Belle leçon de désespérance, en vérité. A laquelle se raccrochent des milliers d’enfants et d’adolescents qui considèrent leur corps comme une prison et la source de toutes les souffrances. «Je n’aurai jamais les jambes de mes rêves»… Alors que s’ils et elles lisaient l’histoire du vilain petit canard, ils et elles sauraient… que ce n’est pas une fatalité.

Note 1/ Histoire de la petite sirène : La petite sirène, orpheline de mère, vit au fin fond des mers, auprès de son père (le Roi des Ondins) et de ses cinq soeurs.
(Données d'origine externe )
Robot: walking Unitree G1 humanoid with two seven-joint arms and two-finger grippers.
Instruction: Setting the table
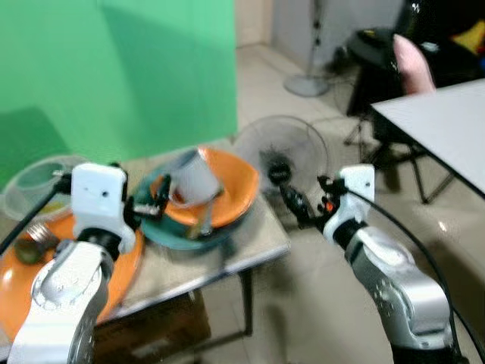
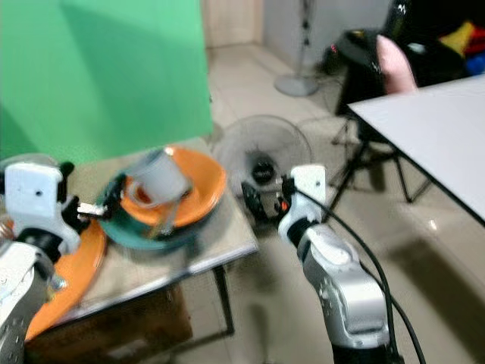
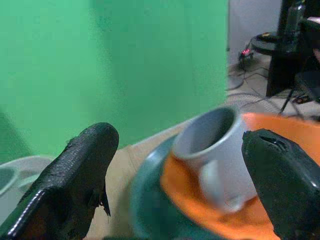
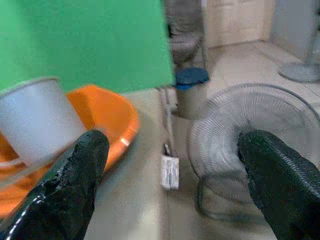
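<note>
on the small side table in front of you sits a stack: a grey mug tipped on its side in an orange bowl, which rests in a teal plate. your left gripper is at the stack's near edge, fingers spread wide around the mug side and holding nothing. your right gripper hangs off the table's end by the floor fan, jaws also wide apart and empty. it looks like the pickup stage, nothing gripped yet. next you likely need both grippers closing on the plate's rim, keeping it level so the mug doesn't roll, then a turn toward the white table.
</note>
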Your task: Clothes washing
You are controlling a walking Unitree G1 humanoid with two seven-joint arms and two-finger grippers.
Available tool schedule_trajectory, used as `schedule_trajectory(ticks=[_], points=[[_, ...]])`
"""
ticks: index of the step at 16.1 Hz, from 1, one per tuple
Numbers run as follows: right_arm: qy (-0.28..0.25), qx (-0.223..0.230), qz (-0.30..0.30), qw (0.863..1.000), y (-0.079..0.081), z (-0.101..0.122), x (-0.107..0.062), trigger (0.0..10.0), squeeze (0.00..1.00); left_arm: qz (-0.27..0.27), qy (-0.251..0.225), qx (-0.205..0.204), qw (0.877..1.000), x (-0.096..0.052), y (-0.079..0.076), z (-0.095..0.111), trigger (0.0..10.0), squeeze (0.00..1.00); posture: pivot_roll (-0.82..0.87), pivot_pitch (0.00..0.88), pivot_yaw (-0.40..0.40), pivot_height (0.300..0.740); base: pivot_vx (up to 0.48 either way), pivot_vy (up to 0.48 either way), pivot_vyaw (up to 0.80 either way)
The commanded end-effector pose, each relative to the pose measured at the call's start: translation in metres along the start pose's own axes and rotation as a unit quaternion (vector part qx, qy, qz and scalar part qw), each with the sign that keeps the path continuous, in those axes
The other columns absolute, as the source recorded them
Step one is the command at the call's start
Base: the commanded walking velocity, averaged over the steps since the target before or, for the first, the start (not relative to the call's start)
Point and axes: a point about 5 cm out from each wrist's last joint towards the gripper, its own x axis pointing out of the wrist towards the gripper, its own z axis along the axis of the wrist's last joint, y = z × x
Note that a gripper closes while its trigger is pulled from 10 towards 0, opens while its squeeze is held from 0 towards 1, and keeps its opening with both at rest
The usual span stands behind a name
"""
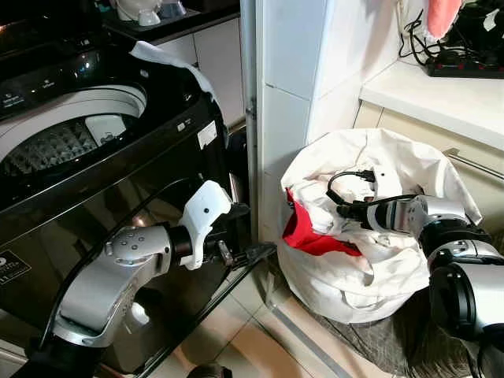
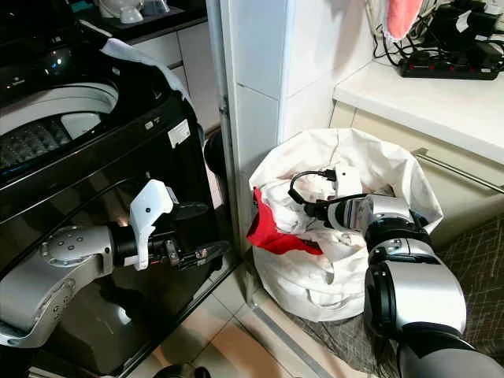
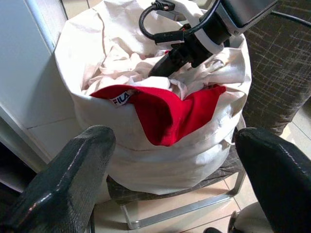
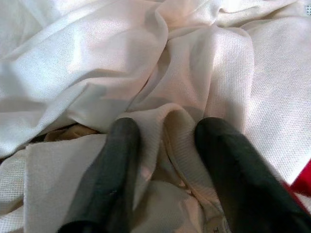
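Two silver arms with rounded, brushed-metal segments and black joint rings are seen. A white angular wrist housing is fitted on the left gripper (image 1: 253,253); long glossy black fingers (image 3: 73,179) throughout. A black looped cable is routed at the right wrist (near the camera housing).
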Motion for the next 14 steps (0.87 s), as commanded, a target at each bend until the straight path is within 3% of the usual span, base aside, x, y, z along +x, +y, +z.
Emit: schedule_trajectory(ticks=[1,5,8,11,14], points=[[0.002,-0.001,0.005,1.0,0.001,0.002,-0.001,0.0,0.0,0.004,0.001,0.005,1.0,0.001,0.004,0.002,10.0,0.0,0.01,0.0,0.056,0.74,0.0,0.0,0.0],[-0.035,0.03,0.029,0.999,-0.002,0.019,-0.01,0.0,0.0,0.047,-0.005,0.016,0.999,0.004,0.013,0.005,10.0,0.0,0.0,0.0,0.059,0.74,0.0,0.0,0.0],[-0.078,0.062,0.087,0.991,-0.001,0.046,-0.03,0.0,0.0,0.087,-0.023,0.016,0.996,0.007,0.024,0.011,10.0,0.0,-0.01,0.0,0.066,0.74,0.0,0.0,0.0],[-0.117,0.034,0.126,0.985,0.003,0.075,-0.058,0.0,0.0,0.121,-0.054,0.026,0.991,0.01,0.033,0.022,10.0,0.0,-0.01,0.0,0.067,0.74,0.0,0.0,0.0],[-0.178,0.046,0.189,0.965,0.014,0.105,-0.101,0.0,0.0,0.137,-0.074,0.03,0.987,0.016,0.037,0.03,10.0,0.0,-0.03,0.0,0.076,0.74,0.0,0.0,0.0]])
La nuit de ses quinze ans, elle monte à la surface de l'eau et tombe éperdument amoureuse d'un jeune prince qu'elle sauve d'un naufrage. Pour le retrouver, la petite sirène négocie avec une sorcière : il s'agit d'obtenir une paire de jambes. La sorcière impose trois conditions : tout d'abord, la petite sirène acceptera d'avoir la langue coupée et deviendra muette. Deuxièmement : à chaque pas, elle aura la sensation de marcher sur des aiguilles et sur des lames tranchantes. Dernière condition : si jamais le prince tombe amoureux d'une autre femme et l'épouse, la petite sirène se transformera en écume. Bien résolue à tous ces sacrifices, l'héroïne accepte ce marché. Elle retrouve le prince, mais celui-ci ne la reconnaît pas. Il cherche ailleurs le visage de cette inconnue qui l'a sauvé du naufrage. Comme la petite sirène, privée de voix, ne peut lui révéler son identité, le prince finit par se marier avec une autre. La petite sirène se transforme en écume. Les filles de l'air, doubles inversés de ses soeurs aquatiques, viennent la chercher afin qu'elle devienne l'une des leurs. Condamnée pour un temps à répandre le bien autour d'elle, elle vit l'espoir d'acquérir une âme éternelle et de participer, ainsi, au bonheur des humains…

Note 2/ «La Petite Sirène est l'un des cent soixante-six contes de Hans Christian Andersen qui furent édités, en 1837, dans le troisième cahier du premier recueil des Contes racontés aux enfants. Si Andersen a consacré autant d'énergie à ses contes, c'est parce qu'il ne les considérait pas uniquement comme un simple divertissement à l'intention des enfants : ils illustraient parfaitement ses théories esthétiques et poétiques et, surtout, ils exposaient assez crûment son âme». (source : Dossier pédagogique, espace des arts)

Note 3/ «Je me languis de toi, comme d'une belle fille de Calabre. Mes sentiments pour toi sont ceux d'une femme. Mais la féminité de ma nature et notre amour doivent demeurer un secret.» En 1835, Andersen a 30 ans lorsqu'il écrit ces mots à Édouard Collin, qui rapporte dans ses Mémoires parues après la mort du conteur : «Je me trouvais dans l'impossibilité de répondre à cet amour, et cela a fait beaucoup souffrir Andersen». (source : Homosexuels et bisexuels célèbres).